Fan-Shaming

Okay. Let’s get something fucking straight.

A few weeks ago, I posted a video on Instagram of me fangirling over the newest One Direction music video, “Steal My Girl”. Within an hour there was a comment from someone whom I thought was my friend, saying that she thought me “getting emotional over a boy band is really pathetic.” The comment went on to say that they are just a bunch of people and they aren’t even good. Although I understand that they are humans like me and everyone else, maybe I have not made myself clear that I do not care for such hate.

Here’s a story: A few years back, my mother, older sister, and I moved to go live with my mom’s fiancé. We stayed there for a year before my mom found out that the man she had been dating for more than 7 years was cheating. For a good amount of time, at that.

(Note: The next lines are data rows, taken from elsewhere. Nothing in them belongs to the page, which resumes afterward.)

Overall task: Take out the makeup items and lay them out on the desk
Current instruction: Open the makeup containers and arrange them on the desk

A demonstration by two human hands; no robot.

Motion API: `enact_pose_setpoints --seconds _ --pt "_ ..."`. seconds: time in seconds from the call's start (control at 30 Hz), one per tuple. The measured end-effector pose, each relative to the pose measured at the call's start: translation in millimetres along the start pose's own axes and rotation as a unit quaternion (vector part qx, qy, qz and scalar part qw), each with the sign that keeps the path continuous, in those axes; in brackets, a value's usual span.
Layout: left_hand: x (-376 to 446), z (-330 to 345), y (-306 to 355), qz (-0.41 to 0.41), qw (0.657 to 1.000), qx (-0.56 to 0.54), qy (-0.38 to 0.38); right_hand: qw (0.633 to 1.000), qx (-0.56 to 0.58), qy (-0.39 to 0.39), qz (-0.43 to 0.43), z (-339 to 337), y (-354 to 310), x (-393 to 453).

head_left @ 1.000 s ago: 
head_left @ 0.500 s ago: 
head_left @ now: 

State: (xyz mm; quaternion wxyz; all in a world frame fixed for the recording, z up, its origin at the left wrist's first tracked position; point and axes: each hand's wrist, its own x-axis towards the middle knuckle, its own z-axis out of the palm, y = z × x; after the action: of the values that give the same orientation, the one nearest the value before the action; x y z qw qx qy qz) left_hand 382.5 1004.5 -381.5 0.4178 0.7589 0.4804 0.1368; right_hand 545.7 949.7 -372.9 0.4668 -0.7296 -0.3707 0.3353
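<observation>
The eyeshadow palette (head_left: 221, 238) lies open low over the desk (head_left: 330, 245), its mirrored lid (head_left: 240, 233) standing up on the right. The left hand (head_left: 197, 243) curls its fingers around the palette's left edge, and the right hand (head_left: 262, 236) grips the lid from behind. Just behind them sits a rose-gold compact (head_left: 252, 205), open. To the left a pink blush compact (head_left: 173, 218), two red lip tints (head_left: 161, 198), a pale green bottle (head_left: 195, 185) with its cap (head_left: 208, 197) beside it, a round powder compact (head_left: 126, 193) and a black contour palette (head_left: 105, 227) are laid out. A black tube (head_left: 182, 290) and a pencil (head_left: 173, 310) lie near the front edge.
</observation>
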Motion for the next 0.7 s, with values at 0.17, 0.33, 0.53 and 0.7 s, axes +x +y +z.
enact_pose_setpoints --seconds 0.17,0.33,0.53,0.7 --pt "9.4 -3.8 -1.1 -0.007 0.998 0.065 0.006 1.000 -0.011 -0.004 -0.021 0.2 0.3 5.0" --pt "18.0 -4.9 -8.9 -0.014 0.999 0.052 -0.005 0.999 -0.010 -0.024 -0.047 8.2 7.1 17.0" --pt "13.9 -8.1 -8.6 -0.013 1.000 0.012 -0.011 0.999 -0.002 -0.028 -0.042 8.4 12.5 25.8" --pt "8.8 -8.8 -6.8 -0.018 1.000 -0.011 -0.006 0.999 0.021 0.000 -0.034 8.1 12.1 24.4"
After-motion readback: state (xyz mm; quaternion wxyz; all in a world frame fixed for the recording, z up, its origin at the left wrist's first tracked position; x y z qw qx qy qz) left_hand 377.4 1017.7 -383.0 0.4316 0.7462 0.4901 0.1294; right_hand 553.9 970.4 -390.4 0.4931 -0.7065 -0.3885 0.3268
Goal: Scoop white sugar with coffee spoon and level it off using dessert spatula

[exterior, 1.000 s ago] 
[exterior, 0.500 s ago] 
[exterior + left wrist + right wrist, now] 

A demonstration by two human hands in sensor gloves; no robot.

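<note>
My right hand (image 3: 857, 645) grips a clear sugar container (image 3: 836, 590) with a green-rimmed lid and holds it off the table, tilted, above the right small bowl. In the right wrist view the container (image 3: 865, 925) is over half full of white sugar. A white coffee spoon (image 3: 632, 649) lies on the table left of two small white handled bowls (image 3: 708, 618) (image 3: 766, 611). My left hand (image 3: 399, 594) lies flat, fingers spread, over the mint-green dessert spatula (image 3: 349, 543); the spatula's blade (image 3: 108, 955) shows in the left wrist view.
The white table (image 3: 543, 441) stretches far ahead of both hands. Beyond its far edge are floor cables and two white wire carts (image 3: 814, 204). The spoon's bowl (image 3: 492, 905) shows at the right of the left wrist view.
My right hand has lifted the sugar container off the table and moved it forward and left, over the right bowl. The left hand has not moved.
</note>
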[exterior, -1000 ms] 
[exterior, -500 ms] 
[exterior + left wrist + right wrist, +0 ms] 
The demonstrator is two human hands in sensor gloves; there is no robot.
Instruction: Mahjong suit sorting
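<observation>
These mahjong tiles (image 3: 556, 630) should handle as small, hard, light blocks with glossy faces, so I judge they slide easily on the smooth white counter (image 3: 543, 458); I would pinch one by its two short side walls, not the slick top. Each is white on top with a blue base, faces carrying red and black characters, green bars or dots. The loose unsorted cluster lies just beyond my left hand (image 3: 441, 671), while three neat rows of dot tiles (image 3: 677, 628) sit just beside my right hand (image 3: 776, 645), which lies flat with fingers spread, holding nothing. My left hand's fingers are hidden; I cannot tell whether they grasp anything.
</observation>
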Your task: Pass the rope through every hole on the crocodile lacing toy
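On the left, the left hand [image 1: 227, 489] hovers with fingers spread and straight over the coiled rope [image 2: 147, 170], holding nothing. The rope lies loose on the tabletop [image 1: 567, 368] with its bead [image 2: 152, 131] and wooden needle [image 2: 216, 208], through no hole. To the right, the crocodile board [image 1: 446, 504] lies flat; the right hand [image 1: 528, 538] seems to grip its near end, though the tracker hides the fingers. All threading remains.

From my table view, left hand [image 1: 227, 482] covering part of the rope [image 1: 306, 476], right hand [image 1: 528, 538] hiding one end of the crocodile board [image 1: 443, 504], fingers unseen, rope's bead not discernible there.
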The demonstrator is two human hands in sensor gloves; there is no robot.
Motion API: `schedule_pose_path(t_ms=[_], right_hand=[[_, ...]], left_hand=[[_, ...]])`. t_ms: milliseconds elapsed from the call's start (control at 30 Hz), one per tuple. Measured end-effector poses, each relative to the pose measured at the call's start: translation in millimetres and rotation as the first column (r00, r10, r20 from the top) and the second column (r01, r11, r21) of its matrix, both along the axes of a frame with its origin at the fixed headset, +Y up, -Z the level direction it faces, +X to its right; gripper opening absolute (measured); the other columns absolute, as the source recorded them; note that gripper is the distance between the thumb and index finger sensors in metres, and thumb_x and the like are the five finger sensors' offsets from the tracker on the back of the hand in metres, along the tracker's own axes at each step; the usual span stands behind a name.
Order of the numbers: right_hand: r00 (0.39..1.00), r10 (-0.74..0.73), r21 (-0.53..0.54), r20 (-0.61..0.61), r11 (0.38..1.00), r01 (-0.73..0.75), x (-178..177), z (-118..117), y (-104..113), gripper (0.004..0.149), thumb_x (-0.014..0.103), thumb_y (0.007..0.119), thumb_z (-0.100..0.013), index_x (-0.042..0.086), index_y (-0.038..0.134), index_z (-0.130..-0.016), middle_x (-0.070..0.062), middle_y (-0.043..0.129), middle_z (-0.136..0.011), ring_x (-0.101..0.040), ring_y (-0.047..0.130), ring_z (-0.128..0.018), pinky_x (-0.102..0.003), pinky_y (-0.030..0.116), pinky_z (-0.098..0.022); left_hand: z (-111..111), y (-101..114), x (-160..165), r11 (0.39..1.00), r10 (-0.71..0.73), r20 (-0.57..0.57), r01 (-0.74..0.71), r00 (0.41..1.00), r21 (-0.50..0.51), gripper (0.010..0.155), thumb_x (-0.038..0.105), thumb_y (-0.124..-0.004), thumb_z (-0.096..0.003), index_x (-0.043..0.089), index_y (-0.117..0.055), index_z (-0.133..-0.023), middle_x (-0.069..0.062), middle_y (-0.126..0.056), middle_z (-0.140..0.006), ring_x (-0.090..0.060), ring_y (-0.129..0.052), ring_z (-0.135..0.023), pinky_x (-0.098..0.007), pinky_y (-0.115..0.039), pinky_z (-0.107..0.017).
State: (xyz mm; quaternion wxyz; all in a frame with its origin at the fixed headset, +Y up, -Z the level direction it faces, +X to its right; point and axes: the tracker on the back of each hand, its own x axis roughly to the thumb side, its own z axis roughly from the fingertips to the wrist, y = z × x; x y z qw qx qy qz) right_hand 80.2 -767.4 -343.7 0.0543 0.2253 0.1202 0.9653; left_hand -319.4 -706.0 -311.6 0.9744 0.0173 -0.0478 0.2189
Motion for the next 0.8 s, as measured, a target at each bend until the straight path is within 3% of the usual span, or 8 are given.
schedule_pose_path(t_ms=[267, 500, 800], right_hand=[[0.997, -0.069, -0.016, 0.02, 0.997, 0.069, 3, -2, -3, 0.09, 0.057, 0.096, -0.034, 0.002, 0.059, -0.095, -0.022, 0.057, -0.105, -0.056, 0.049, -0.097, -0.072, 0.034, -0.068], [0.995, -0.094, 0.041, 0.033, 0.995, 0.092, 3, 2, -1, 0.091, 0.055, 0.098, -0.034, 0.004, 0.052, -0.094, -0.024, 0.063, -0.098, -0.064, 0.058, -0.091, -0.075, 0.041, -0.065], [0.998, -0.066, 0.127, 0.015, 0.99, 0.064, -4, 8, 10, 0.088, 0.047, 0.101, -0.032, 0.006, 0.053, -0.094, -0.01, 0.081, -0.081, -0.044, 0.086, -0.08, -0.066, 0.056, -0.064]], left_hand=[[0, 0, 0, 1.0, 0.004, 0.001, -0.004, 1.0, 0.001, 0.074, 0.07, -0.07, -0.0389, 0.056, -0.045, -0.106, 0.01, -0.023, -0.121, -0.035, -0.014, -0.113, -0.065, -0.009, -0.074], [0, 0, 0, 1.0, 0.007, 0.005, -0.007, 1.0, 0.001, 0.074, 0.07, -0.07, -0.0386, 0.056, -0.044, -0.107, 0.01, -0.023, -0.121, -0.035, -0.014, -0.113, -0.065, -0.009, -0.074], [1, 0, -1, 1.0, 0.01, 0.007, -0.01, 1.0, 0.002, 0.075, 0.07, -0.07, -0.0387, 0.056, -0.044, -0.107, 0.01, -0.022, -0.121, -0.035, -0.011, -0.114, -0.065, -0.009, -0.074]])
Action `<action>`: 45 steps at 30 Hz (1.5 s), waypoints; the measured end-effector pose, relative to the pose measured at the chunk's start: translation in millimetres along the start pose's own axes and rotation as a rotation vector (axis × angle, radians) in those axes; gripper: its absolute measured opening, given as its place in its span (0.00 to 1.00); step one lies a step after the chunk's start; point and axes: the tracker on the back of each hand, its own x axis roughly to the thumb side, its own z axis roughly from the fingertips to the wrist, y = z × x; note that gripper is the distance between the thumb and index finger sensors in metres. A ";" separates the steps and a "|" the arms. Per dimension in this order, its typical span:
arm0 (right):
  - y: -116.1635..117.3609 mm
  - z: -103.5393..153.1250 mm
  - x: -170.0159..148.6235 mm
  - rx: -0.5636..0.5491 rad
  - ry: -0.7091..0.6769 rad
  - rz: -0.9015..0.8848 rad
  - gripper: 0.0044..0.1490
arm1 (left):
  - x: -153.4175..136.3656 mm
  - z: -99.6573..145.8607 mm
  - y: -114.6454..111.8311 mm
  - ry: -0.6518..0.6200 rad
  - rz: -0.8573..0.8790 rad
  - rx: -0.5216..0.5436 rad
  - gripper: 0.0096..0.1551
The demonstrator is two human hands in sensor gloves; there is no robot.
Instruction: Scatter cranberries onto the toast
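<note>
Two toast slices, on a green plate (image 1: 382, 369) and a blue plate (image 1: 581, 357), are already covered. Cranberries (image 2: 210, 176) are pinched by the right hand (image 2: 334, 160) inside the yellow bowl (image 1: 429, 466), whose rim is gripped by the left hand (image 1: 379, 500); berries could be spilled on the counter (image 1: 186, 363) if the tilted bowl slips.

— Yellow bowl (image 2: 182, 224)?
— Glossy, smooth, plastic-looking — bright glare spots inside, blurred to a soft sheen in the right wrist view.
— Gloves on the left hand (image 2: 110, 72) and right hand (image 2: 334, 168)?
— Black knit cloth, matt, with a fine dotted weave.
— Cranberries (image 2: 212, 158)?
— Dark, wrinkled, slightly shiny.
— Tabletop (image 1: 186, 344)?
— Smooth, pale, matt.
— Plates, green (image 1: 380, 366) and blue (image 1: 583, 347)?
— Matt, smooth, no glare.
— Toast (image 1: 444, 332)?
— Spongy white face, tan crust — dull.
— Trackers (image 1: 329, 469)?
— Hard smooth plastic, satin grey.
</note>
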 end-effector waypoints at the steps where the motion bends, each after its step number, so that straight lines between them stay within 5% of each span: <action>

The year we were there was quite eventful; My sister started behaving strangely (which revealed itself to be three different disorders causing the mayhem), I had lost touch with almost all my friends from back home, I made a new group of friends, I cut off around a foot of my hair, I was only able to see my dad every other weekend (which was okay to adapt to on its own), I began a long road of what I know now as depression, I made my first youtube videos, and a whole lot of crap from my parents’ divorce (which happened when I was three) and their long-gone marriage started resurfacing in my eyes.

What was I to do? I was pretty calm about it all. I let it all happen around me as the arguments and memories unveiled themselves to be so much worse than I thought.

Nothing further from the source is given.